03-18-2014 02:27 PM
I want to get the adjusted mean for two groups after controlling for a continuous confounder. In its simplest form, the model is specified along these lines:
cost = group + confounder
I am inclined to fit this model with dist=gamma since the cost (>0) distribution follows much closer a gamma than a normal distribution. I compare two GENMOD models
1) dist=gamma; link=log
2) dist=normal; link=identity
As expected, with no confounder I get the exact arithmetic mean for each group with both models (after transforming back the log link in the gamma model). With the confounder in, I get "logical" adjusted means with the normal model but "biased" low estimates for both groups with the gamma model. Below are the actual (arithmetic) means and the adjusted means with each method:
|Group||N||Confounder||Cost UnAdj||Cost Adj Normal||Cost Adj Gamma||ls-means gamma|
So what method should I follow and why? I feel inclined to use the "normal" adjustment in my results, but what is the justification to use regular "normal" model rather than a gamma model when the cost distribution follows gamma?
Thanks much for your help
03-19-2014 01:29 PM
If there is any biological reason for choosing one model instead of the other then I will choose the biological meaningfull model.

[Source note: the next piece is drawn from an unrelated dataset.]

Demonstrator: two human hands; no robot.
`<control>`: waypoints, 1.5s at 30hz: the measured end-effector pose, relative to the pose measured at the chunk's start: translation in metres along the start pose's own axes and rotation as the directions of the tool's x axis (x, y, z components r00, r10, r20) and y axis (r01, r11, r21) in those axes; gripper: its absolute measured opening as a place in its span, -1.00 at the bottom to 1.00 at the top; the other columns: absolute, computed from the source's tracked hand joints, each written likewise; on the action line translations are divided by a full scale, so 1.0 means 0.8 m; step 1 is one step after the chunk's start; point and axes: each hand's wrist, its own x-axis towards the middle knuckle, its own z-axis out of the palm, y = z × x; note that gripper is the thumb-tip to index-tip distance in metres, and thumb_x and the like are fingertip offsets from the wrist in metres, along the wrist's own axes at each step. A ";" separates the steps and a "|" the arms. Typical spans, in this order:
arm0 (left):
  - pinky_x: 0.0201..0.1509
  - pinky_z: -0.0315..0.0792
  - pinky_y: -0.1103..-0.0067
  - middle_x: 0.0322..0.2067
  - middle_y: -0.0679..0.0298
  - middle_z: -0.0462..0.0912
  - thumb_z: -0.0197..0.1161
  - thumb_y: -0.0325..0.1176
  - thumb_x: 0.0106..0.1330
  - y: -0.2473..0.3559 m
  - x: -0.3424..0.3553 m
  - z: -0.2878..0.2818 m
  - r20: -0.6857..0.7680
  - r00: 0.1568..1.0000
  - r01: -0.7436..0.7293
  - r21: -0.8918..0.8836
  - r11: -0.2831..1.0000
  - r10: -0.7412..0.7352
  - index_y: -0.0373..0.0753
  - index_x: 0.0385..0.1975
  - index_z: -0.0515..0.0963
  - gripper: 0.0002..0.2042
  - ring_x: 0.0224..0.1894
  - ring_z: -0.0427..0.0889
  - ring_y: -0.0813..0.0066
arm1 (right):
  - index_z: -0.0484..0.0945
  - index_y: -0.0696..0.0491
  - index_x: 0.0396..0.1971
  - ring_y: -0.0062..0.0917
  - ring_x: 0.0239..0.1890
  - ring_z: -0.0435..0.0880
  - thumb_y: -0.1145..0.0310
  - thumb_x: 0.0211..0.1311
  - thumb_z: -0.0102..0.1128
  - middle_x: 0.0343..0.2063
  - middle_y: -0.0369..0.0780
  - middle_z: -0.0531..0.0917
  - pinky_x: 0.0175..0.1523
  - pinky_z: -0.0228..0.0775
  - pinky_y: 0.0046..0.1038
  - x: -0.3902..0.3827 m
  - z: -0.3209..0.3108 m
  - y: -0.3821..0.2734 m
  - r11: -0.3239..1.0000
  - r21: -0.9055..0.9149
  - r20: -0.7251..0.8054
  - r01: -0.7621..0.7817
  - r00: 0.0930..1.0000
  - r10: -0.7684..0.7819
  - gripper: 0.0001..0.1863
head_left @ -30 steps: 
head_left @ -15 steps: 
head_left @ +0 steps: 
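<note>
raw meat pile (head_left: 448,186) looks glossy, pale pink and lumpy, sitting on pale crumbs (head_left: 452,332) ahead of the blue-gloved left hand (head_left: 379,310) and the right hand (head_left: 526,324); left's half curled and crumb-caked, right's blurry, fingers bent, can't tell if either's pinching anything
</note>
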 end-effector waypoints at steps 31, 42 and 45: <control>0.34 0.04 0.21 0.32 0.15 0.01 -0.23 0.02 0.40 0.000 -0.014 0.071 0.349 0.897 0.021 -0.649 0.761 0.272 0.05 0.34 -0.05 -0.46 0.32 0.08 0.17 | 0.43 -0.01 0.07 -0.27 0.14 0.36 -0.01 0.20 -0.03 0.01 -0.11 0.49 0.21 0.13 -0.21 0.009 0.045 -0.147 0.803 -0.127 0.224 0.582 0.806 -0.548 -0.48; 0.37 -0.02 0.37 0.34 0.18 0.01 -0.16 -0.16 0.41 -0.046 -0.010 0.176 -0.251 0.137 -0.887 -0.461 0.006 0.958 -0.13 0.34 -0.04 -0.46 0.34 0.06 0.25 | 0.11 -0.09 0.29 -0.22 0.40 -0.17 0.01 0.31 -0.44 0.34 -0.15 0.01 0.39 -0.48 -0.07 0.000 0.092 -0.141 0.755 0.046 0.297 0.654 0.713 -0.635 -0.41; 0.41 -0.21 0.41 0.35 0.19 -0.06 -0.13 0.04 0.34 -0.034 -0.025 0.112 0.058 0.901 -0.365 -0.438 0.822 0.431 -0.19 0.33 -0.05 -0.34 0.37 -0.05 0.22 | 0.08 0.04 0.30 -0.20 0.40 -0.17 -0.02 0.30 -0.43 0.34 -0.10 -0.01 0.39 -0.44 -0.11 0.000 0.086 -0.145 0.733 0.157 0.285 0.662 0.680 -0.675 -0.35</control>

Otherwise, I will choose a model which fit the data, and which can produce give meaningfull estimates. I will therefore recommend to do some assesment of the model fit, which is easy done with the assessment statement in proc genmod. Especially, you are interested in assessing the linkfunction, therefore you can add something like this line after the model-statement in the genmod procedure:
ASSESS LINK / nsample=50 nsim=1;
There are excellent examples in the sas-documentation of how to interpretate the assesment graphs. You can turn up the number of simulations (nsim and nsample), but start with some small numbers.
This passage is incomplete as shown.